JNK-related papers

Mesothelin Enhances Invasion of Ovarian Cancer by Inducing

Postby kinoob » Fri Oct 21, 2011 9:50 am

Mesothelin enhances invasion of ovarian cancer by inducing MMP-7 through MAPK/ERK and JNK pathways

Biochem J. 2012 Mar 1;442(2):293-302
Chang MC, Chen CA, Chen PJ, Chiang YC, Chen YL, Mao TL, Lin HW, Lin Chiang WH, Cheng WF
Department of Obstetrics and Gynecology, College of Medicine, National Taiwan University, Taipei, Taiwan

Abstract

Ovarian cancer has one of the highest mortalities in malignancies in women, but little is known of its tumour progression properties and there is still no effective molecule that can monitor its growth or therapeutic responses.
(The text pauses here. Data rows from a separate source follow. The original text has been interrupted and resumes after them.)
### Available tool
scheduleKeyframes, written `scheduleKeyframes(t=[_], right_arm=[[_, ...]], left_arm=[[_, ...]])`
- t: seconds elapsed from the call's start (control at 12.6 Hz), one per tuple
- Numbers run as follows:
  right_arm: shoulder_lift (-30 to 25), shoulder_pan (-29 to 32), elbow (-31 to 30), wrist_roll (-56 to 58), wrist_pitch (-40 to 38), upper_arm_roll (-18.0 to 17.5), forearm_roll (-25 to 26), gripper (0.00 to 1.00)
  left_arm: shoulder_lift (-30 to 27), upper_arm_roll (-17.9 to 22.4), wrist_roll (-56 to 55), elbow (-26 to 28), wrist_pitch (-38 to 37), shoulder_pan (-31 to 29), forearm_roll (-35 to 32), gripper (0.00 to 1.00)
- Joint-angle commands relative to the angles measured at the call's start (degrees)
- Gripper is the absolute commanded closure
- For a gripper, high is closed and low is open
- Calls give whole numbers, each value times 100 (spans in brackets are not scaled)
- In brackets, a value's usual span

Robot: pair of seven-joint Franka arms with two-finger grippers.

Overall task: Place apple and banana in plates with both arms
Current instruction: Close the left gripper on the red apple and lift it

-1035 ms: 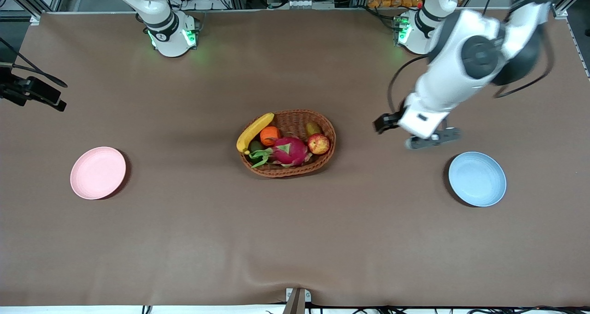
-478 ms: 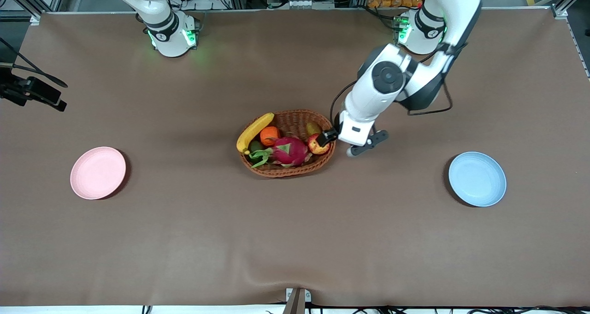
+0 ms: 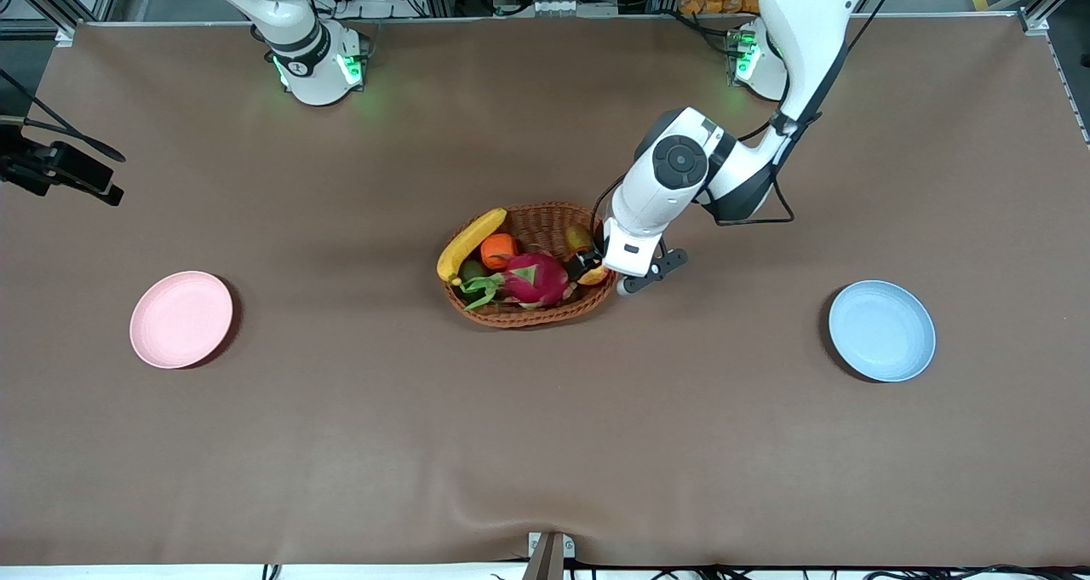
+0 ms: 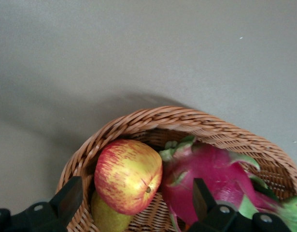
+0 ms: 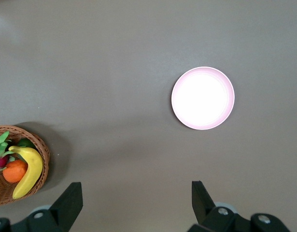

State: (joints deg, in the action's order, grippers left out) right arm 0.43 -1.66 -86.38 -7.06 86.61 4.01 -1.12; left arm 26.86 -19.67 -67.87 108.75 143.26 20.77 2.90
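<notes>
The apple (image 4: 128, 176) lies in the wicker basket (image 3: 528, 318) at its end toward the left arm, mostly hidden by the hand in the front view. My left gripper (image 3: 588, 266) is low over it, open, one finger on either side of the apple in the left wrist view (image 4: 134, 199), not closed on it. The banana (image 3: 470, 243) lies along the basket's other end and also shows in the right wrist view (image 5: 28, 173). The pink plate (image 3: 180, 318) and blue plate (image 3: 881, 330) are empty. My right gripper (image 5: 134, 203) is open and empty, high over bare table between basket and pink plate (image 5: 203, 98).
The basket also holds a magenta dragon fruit (image 3: 535, 278) touching the apple, an orange (image 3: 498, 250), and a green-yellow pear (image 4: 107, 220) under the apple. A black camera mount (image 3: 60, 169) stands at the right arm's end of the table.
The left arm swung from near the blue plate over to the basket and brought its open gripper down around the apple. The right arm has not visibly moved.
</notes>
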Motion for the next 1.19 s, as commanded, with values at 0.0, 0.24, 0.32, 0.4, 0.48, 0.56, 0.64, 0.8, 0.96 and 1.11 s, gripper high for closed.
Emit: scheduleKeyframes(t=[0.0, 0.24, 0.32, 0.4, 0.48, 0.56, 0.64, 0.8, 0.96, 1.11], right_arm=[[10, 78, 33, 64, -57, -49, 24, 0], [10, 78, 33, 64, -57, -49, 24, 0], [10, 69, 33, 64, -57, -49, 24, 0], [10, 69, 33, 64, -57, -49, 24, 0], [10, 60, 33, 64, -65, -49, 24, 0], [10, 69, 24, 64, -66, -49, 24, 0], [1, 69, 16, 64, -66, -49, 24, 0], [1, 69, 16, 64, -66, -49, 24, 0], [1, 69, 16, 64, -66, -49, 24, 0], [1, 60, 16, 64, -65, -49, 24, 0]], left_arm=[[21, 24, -165, 138, 106, 41, -158, 0], [153, 24, -174, 147, 237, 137, -167, 0], [214, 24, -174, 138, 247, 137, -167, 0], [232, 24, -174, 138, 273, 137, -167, 0], [267, 33, -174, 147, 325, 137, -167, 0], [294, 24, -174, 138, 334, 137, -167, 0], [329, 24, -174, 129, 352, 137, -167, 1], [373, 24, -174, 120, 387, 146, -167, 18], [434, 15, -174, 94, 387, 146, -167, 59], [374, 7, -174, 77, 370, 129, -167, 100]])
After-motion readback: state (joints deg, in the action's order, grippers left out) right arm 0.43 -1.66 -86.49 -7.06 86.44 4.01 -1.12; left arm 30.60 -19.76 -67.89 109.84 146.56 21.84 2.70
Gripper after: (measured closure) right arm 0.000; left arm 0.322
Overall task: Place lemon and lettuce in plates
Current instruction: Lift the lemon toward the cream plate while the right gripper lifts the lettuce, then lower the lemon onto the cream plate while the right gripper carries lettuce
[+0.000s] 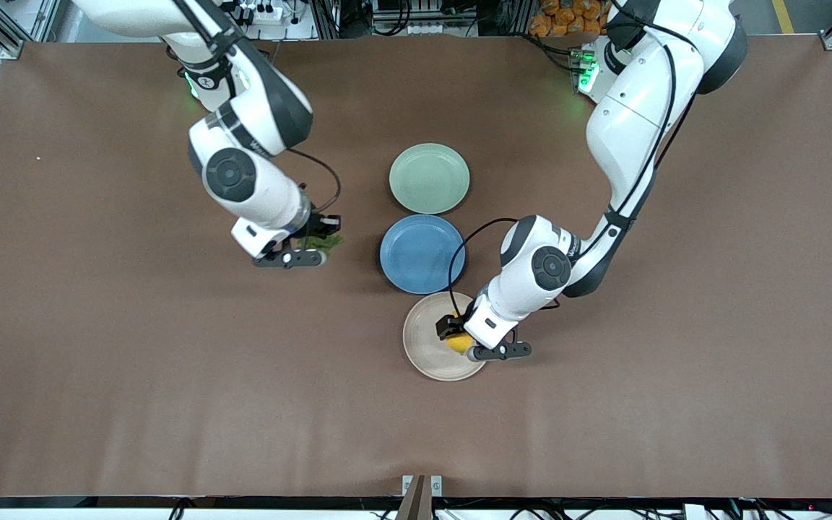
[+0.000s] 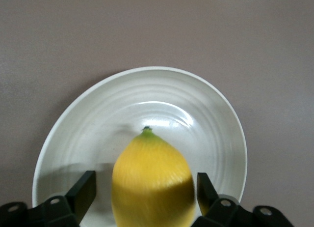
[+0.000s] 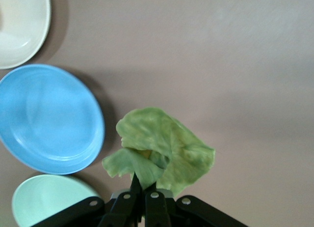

MSLN (mesothelin), a secreted protein that is overexpressed in ovarian cancer tissues with a poor clinical outcome, has been previously identified to activate PI3K (phosphoinositide 3-kinase)/Akt signalling and inhibit paclitaxel-induced apoptosis. The present study investigates the correlation between MSLN and MMP (matrix metalloproteinase)-7 in the progression of ovarian cancer, and the mechanism of MSLN in enhancing ovarian cancer invasion. The expression of MSLN correlated well with MMP-7 expression in human ovarian cancer tissues. Overexpressing MSLN or ovarian cancer cells treated with MSLN showed enhanced migration and invasion of cancer cells through the induction of MMP-7. MSLN regulated the expression of MMP-7 through the ERK (extracellular-signal-regulated kinase) 1/2, Akt and JNK (c-Jun N-terminal kinase) pathways. The expression of MMP-7 and the migrating ability of MSLN-treated ovarian cancer cells were suppressed by ERK1/2- or JNK-specific inhibitors, or a decoy AP-1 (activator protein 1) oligonucleotide in in vitro experiments, whereas in vivo animal experiments also demonstrated that mice treated with MAPK (mitogen-activated protein kinase)/ERK- or JNK-specific inhibitors could decrease intratumour MMP-7 expression, delay tumour growth and extend the survival of the mice. In conclusion, MSLN enhances ovarian cancer invasion by MMP-7 expression through the MAPK/ERK and JNK signal transduction pathways. Blocking the MSLN-related pathway could be a potential strategy for inhibiting the growth of ovarian cancer.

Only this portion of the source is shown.